Comida en Corea
No sabíamos exactamente qué esperar de la gastronomía en Corea, ya que hasta ahora no habíamos realmente explorado este tema. Nunca habíamos probado la comida coreana antes. En...


Publicado: 10.11.2019

















































































Nuestro vuelo salió de Seúl puntualmente a las 22:40 y llegamos a Taipei poco después de medianoche. Todo iba bien, si no hubiéramos reservado nuestra habitación solo a partir de ese día, así que no pudimos registrarnos hasta la tarde. Así que nos tomamos el tiempo en el procedimiento habitual - inmigración, cinta de equipaje, etc., y buscamos un lugar en el aeropuerto para intentar dormir un poco.
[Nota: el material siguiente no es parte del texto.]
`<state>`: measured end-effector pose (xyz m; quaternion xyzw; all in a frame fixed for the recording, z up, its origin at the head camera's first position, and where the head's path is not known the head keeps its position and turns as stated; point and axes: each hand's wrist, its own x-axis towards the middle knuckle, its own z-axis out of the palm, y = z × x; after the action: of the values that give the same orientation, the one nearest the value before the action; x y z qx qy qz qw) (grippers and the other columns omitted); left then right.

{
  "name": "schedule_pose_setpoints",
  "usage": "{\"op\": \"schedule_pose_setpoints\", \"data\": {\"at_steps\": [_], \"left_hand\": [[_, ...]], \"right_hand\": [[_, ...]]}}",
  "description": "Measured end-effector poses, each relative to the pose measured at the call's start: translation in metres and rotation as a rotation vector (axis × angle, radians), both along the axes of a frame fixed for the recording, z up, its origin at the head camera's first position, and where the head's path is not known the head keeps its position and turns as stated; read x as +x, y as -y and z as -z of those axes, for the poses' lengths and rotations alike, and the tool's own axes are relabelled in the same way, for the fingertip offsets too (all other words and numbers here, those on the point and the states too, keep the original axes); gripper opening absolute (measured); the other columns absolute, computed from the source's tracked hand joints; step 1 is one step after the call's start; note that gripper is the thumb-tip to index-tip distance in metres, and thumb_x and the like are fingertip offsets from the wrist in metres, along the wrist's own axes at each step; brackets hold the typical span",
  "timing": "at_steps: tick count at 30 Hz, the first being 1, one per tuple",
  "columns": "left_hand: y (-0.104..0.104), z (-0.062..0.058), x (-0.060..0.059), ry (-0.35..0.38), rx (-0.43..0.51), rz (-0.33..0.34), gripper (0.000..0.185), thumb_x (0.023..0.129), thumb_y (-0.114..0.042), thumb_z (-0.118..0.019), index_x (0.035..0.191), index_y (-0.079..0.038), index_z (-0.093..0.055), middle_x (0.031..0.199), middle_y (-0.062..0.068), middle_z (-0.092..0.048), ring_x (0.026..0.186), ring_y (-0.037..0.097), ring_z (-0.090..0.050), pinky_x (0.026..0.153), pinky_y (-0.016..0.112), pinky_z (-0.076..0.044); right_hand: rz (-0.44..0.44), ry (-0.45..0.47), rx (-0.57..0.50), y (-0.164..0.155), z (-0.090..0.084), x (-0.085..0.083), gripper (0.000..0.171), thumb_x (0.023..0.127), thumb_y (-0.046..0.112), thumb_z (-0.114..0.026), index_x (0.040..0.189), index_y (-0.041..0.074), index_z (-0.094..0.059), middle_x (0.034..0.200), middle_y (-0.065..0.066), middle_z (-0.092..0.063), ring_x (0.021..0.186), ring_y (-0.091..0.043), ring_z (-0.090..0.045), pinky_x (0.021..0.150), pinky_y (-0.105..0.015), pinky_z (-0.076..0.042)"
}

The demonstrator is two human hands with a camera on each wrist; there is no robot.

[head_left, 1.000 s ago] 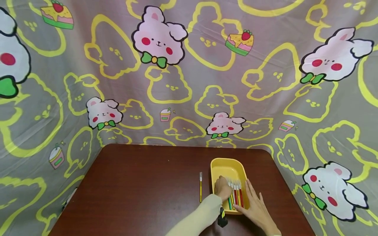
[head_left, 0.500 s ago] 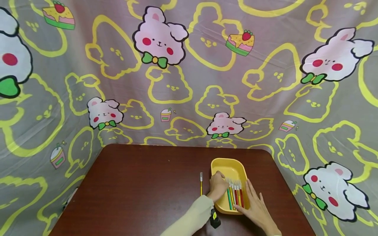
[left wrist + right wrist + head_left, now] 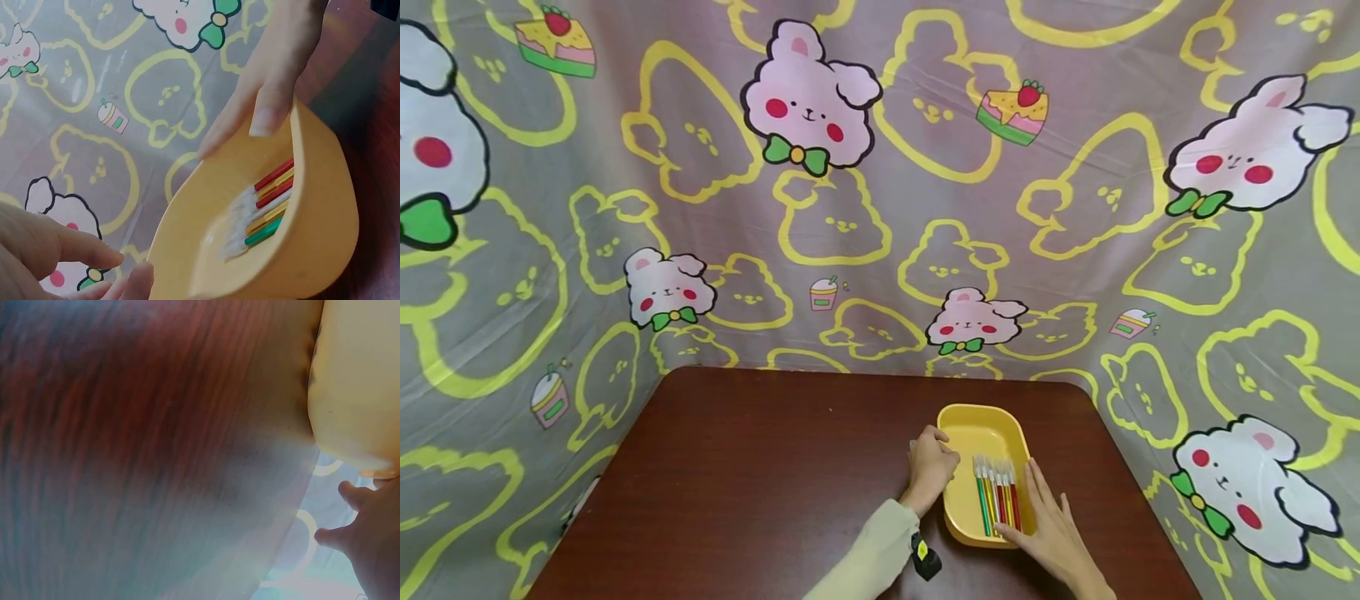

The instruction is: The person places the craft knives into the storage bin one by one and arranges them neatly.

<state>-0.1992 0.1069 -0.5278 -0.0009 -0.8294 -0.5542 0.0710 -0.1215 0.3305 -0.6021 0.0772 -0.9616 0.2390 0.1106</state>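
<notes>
- The loose paintbrush is lying on the brown table (image 3: 760,483) just left of the yellow tray (image 3: 981,425), but the left hand (image 3: 931,467) is covering it in the head view, so I cannot tell whether the curled fingers are actually pinching it.
- If the grip is catching only the thin handle, the brush is likely slipping or rolling away across the smooth wood.
- The right hand (image 3: 1051,527) is lying flat, fingers straight, steadying the tray's right rim; pressing unevenly is risking tipping the tray.
- The brushes in the tray (image 3: 996,496) are resting side by side; a tilt or a knock from the left hand could be scattering them.
</notes>
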Motion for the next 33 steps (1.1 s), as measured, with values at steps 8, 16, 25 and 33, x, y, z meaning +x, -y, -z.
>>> {"op": "schedule_pose_setpoints", "data": {"at_steps": [8, 16, 25, 33], "left_hand": [[0.012, 0.027, -0.007, -0.053, -0.032, -0.048, 0.019, 0.073, 0.0, -0.075, 0.089, -0.007, -0.068, 0.067, -0.004, -0.067, 0.062, 0.015, -0.061, 0.064, 0.037, -0.055], [0.026, 0.042, -0.008, -0.037, -0.072, -0.102, 0.019, 0.07, 0.001, -0.073, 0.085, -0.008, -0.067, 0.065, -0.004, -0.066, 0.062, 0.02, -0.063, 0.061, 0.042, -0.053], [0.044, 0.035, -0.003, 0.053, -0.133, -0.166, 0.019, 0.071, 0.002, -0.078, 0.087, -0.003, -0.069, 0.072, 0.0, -0.071, 0.072, 0.032, -0.069, 0.066, 0.046, -0.054], [0.05, 0.048, -0.003, 0.075, -0.157, -0.191, 0.021, 0.07, 0.003, -0.079, 0.088, -0.002, -0.069, 0.075, 0.003, -0.07, 0.072, 0.03, -0.067, 0.064, 0.043, -0.053]], "right_hand": [[-0.001, 0.007, -0.005, -0.001, 0.0, 0.0, 0.115, 0.084, 0.051, -0.084, 0.166, -0.001, -0.022, 0.172, -0.022, -0.02, 0.138, -0.058, -0.046, 0.108, -0.084, -0.02], [0.0, 0.005, -0.02, 0.0, 0.002, 0.0, 0.114, 0.085, 0.052, -0.083, 0.166, -0.001, -0.022, 0.176, -0.016, -0.014, 0.137, -0.059, -0.047, 0.109, -0.083, -0.02], [0.004, 0.027, -0.028, 0.001, 0.0, -0.001, 0.114, 0.086, 0.052, -0.083, 0.167, 0.0, -0.02, 0.175, -0.017, -0.014, 0.14, -0.058, -0.044, 0.11, -0.083, -0.019], [0.003, 0.026, -0.013, 0.001, -0.002, 0.0, 0.116, 0.085, 0.053, -0.083, 0.166, -0.001, -0.021, 0.173, -0.022, -0.019, 0.14, -0.057, -0.044, 0.109, -0.083, -0.019]]}}
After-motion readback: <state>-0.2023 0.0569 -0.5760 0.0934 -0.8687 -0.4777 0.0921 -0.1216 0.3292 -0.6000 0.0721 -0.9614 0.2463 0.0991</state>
Afortunadamente, no éramos los únicos, y el personal del aeropuerto toleró o ignoró nuestra situación, lo cual, como sabemos, no es algo obvio. No dormimos realmente, pero aun así nos pusimos en marcha unas horas más tarde hacia la ciudad, para estar cerca del punto de encuentro de nuestra habitación de AirBnB. En nuestra búsqueda de un café, pasamos por una tienda de tofu, donde, además de leche de soja tradicional y pudín de tofu, también había helado de tofu y además, ¡también como Affogato.

Después de un desayuno increíble, encontramos un café donde pasamos el tiempo con mal café, una mala primera elección de nuestra parte en la ciudad que se considera la capital del café de Asia... aunque no había nada más abierto. El check-in de nuestra habitación fue maravilloso y, afortunadamente, ocurrió antes de lo esperado. Así que a tiempo para el almuerzo, sin equipaje, estábamos nuevamente en la calle y nos pusimos en una fila increíblemente cansados en Din Tai Fung, una muy famosa cadena de restaurantes de dumplings taiwanesa. Esta sucursal era la primera, así que casi teníamos que experimentar nuestra primera visita a Din Tai Fung aquí.




Después de esta deliciosa primera comida en Taiwán, por supuesto, también necesitábamos un primer bubble tea. Ya habíamos aprendido a amar esta bebida en Melbourne y ahora estábamos contentos de estar en el país de origen.

Entonces era tiempo de dormir. Solo hasta la cena estuvimos de pie nuevamente. Visitamos uno de los innumerables restaurantes de buffet vegetarianos y quedamos muy emocionados - bueno, Lea estaba muy emocionada. Después paseamos por un mercado nocturno y Mathias probó su primer Gua Bao y entonces también se emocionó.



El día dos comenzamos descansados y altamente motivados, y primero visitamos el gran Monumento a Chiang Kai-shek, un ex presidente del país que fue muy autoritario y, por ende, menos popular hoy en día. A pesar de que muchos lugares nombrados en su honor han sido renombrados, el monumento se mantiene.



Después paseamos por las calles y pasamos por el jardín botánico.








Por la tarde temprano nos encontramos con Ben, quien fue nuestro compañero de cuarto en Melbourne durante un tiempo y ha estado viviendo en Taipei durante casi tres meses aprendiendo chino. Bonita reunión. También paseamos con él por las calles. Mathias comió un famoso Gua Bao y bebió una famosa leche de burbujas.


Para la cena, nos encontramos más tarde de nuevo con Ben. Visitamos un restaurante de fideos de sésamo y de postre había pudín de tofu con cacahuetes.


En el día tres visitamos el que alguna vez fue el edificio más alto del mundo - Taipei 101. Sin embargo, nos bastó ver el centro comercial en el sótano y no pagar 15 euros por persona para subir.



Nuestro camino nos llevó a otro memorial, donde también vimos el cambio de guardia por casualidad. Es curioso quien idea tales coreografías...



Luego continuamos hacia un 'Parque Cultural y Creativo', de los cuales hay algunos en la ciudad. Un área con paisajes de parque y edificios que están llenos de talleres, tiendas y cafeterías. En este había un bonito jardín comunitario. Y había un mercado, así que había mucha actividad. Pero, además, se está muy bien en tales parques.


Para finalizar el día, antes de que nuestros pies no nos sostuvieran más, visitamos otro mercado nocturno, donde Mathias, por supuesto, escogió un puesto famoso en el que también tuvimos que esperar un rato en la fila para conseguirle un 'panecillo' relleno. Los mercados nocturnos tienen en Taiwán mucha tradición y hay al menos 30 de ellos en Taipei y alrededores.